闻言宋琪瑶不知是想到了什么,面色竟有些难看。

        萧笙歌挑起眉头,虽不知是什么让这两人一个有意避讳一个面色有异,但从宋琪瑶这种情况来看,也无非有两种可能,一是如七鸩那般时隐时现,二是自娘胎之中带出来的,已经融于血骨混为一体。

        不管是何样,都不是能随意与外人讲解的。

        知晓了缘由宋琪瑶也不再谈论此事,看向萧笙歌,款款一笑,“多谢那日不伤之恩。

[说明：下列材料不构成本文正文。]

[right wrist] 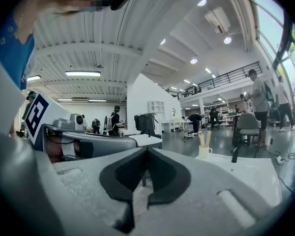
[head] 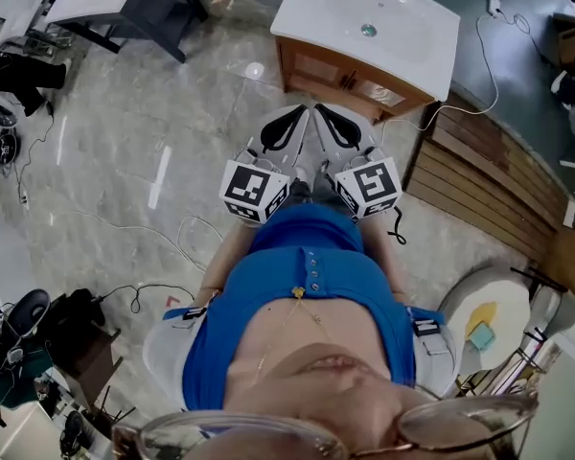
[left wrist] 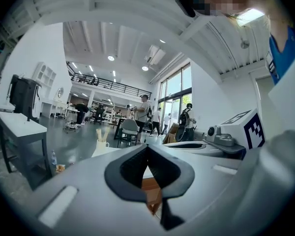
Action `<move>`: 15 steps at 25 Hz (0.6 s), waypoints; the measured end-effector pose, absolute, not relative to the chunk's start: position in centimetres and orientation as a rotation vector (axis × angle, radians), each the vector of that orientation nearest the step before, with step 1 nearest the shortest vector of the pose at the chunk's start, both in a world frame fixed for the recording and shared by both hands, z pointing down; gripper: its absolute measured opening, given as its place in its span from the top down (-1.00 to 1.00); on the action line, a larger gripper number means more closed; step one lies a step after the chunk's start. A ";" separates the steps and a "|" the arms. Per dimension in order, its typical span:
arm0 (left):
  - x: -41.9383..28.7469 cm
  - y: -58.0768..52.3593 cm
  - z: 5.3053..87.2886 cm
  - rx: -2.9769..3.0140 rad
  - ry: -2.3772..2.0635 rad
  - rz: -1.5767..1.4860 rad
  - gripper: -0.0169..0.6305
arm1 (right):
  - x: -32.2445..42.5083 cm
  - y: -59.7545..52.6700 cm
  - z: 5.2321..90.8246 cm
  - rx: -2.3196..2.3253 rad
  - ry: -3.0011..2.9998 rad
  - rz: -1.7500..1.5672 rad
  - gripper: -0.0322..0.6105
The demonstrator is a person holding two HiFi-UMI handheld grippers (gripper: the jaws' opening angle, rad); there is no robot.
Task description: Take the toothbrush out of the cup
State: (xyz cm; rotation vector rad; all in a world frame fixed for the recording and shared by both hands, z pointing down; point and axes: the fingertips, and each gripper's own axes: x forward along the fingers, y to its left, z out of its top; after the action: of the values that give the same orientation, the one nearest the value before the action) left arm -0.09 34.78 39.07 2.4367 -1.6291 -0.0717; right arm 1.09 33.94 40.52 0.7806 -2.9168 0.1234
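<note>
— Blue cloth nearest the head camera: is that the person's top (head: pixel 307 286)?
— Yes. Just beyond it are the two marker cubes, one (head: pixel 254 192) on the left gripper (left wrist: pixel 147 152) and one (head: pixel 369 188) on the right gripper (right wrist: pixel 147 154). The grippers are held side by side, close together, over the grey marbled floor (head: pixel 125 132).
— How do the fingers stand?
— Together on both. In the left gripper view the dark fingers (left wrist: pixel 128 170) meet at their tips with nothing held between them. The right gripper view shows the same, its fingers (right wrist: pixel 164 173) closed on nothing.
— And the cup?
— Well apart from both grippers. The white cup (right wrist: pixel 204 152) stands upright on the white bench (right wrist: pixel 250 176). In the right gripper view a black tap (right wrist: pixel 234 154) is near it, to its right. The left gripper view shows the same cup beyond the fingers, to their left.
— Is the toothbrush (right wrist: pixel 202 140) in it?
— Pale handles stick up out of the cup and lean apart. I take one for the toothbrush, though they are too small to make out any heads.
— What carries the bench?
— A wooden cabinet (head: pixel 326 70), seen from above in the head view, with a basin (head: pixel 350 10) sunk into the top.
— Farther off?
— A grey chair (left wrist: pixel 130 129), then people (left wrist: pixel 142 109) standing in a bright hall with tall windows.
</note>
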 end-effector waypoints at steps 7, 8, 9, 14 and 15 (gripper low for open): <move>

”

        恨她?当然恨,那种自幼就伴随于身的恨意怎么可能说消就消,感谢她?自然也有,这恩与恨源是两码事。听到士兵说是云宸出的手倒也无妨,可知道是为了护萧笙歌而出手打伤的,又突然感恩不起来了。

        说她小肚鸡肠也好,说她瑕疵必报也罢。

        “举手之劳罢了。”萧笙歌道,宋琪瑶虽是如此说,可那种形影不离一般的敌意依旧未消,似乎还更加浓郁了。

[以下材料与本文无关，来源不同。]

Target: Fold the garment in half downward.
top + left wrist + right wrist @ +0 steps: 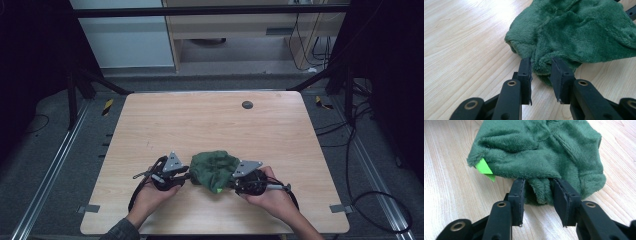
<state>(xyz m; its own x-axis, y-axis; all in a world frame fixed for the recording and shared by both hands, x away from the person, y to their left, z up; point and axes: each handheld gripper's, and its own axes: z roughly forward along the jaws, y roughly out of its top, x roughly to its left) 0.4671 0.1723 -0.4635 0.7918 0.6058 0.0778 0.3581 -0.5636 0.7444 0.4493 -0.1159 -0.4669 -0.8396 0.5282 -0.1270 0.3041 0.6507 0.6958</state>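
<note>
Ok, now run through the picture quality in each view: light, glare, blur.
High view: dim and soft, dark surroundings, evenly lit table, green cloth small with little detail. Left gripper view: bright glare on the wood at the top, cloth pile sharp, the left tongs slightly soft low in frame. Right gripper view: cloth crisp, glare at the upper right, the right tongs' bases blurred.

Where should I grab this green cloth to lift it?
Take the green cloth by its folded edges, one gripper from each side, level with the table. A thick fold already sits between the left gripper fingers and another between the right gripper fingers.
</note>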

        宋琪瑶又看向穆清,“方才您可是想说什么?可方便多一人听听?”

        穆清思索了一下,那事对宋琪瑶来说不过就是旧事重提罢了,又看向萧笙歌似是询问意见,见她并没有排斥反对,这才开始方才未讲述完的事情,“事发之前令堂曾刻意支开你出府过,可曾记得?”

        萧笙歌回想了一下确有此事,微颔首。

        “她见的是宋家的人。”穆清道,只需一言,萧笙歌便能大抵明白了,拿着白玉茶杯的手紧的发白。